### [ACTIVITY]
Only the lines that hold the word "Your" are wanted from this listing.

### [SUPPLIED ENTRIES]
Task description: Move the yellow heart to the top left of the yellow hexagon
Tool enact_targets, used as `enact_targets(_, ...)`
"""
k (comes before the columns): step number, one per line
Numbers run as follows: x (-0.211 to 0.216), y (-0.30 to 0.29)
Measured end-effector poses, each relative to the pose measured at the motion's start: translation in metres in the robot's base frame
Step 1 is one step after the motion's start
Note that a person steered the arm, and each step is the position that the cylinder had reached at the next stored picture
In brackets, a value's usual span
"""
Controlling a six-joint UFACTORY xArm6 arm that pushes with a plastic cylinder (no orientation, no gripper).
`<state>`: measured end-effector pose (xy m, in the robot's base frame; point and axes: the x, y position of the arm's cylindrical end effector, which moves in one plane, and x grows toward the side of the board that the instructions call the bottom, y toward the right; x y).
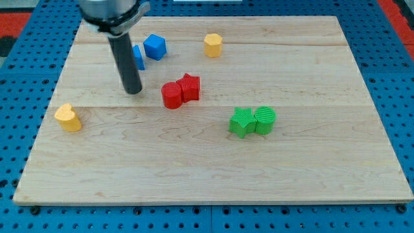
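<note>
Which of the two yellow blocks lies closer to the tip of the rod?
The yellow heart, at the view's left edge of the board. The yellow hexagon sits farther from my tip, near the view's top.

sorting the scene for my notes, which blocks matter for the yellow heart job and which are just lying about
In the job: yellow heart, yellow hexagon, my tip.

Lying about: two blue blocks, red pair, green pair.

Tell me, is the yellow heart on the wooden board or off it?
On it. The yellow heart rests on the board near its left edge, apart from other blocks.
</note>
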<state>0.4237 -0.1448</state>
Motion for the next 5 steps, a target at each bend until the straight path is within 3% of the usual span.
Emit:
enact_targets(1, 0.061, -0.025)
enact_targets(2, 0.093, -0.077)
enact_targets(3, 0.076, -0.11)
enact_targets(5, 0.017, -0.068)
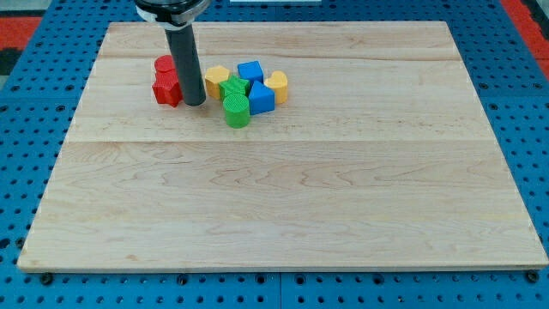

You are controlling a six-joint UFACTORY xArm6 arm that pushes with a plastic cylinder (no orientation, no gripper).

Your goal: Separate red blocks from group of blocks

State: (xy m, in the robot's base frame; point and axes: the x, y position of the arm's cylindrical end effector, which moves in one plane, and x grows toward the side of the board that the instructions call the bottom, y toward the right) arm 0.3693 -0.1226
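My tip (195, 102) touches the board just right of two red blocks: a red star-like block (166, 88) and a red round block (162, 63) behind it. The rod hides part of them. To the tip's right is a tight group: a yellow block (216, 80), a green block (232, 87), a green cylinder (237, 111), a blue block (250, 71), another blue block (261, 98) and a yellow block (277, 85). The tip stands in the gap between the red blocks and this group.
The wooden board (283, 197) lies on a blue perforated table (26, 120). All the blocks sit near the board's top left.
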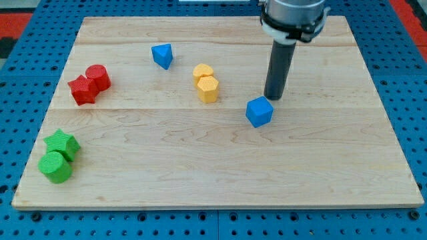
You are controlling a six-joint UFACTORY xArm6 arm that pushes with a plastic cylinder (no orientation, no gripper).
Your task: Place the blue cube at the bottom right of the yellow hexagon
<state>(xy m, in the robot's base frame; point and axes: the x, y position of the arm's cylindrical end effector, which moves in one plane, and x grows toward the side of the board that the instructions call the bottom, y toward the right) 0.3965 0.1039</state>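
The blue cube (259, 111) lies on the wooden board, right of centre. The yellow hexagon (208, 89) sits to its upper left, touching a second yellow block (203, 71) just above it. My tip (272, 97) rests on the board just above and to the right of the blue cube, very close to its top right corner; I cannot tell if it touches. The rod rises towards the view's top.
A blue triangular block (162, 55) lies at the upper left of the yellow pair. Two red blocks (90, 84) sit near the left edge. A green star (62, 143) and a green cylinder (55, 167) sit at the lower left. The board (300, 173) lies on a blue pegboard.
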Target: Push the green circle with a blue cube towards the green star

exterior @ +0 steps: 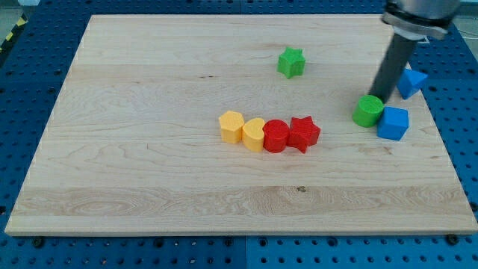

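The green circle (367,110) stands at the board's right side, touching the blue cube (393,122) just to its lower right. The green star (291,62) lies apart, up and to the left of them. My tip (379,99) comes down from the view's top right and ends right behind the green circle's upper right edge, above the blue cube. Whether it touches the circle I cannot tell.
A blue triangular block (411,81) sits at the board's right edge, just right of the rod. A row of a yellow hexagon (231,126), a yellow heart (254,134), a red circle (275,135) and a red star (303,134) lies mid-board. The wooden board (149,112) ends just right of the blue blocks.
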You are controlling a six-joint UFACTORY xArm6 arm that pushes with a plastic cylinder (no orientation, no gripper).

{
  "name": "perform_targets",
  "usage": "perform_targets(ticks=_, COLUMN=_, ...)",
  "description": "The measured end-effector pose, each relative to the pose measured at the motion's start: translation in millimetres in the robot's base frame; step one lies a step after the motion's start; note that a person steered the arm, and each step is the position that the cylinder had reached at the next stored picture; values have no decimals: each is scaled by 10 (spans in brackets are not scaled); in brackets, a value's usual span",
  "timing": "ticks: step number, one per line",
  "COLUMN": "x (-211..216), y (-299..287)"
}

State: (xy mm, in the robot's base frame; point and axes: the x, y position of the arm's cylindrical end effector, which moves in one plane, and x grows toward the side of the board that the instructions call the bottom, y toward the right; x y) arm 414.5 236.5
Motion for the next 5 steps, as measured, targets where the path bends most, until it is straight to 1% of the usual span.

### [FINAL ANSWER]
Your goal: Separate red blocks from group of blocks
Your task: Place the blue cube at the bottom right of the yellow hexagon

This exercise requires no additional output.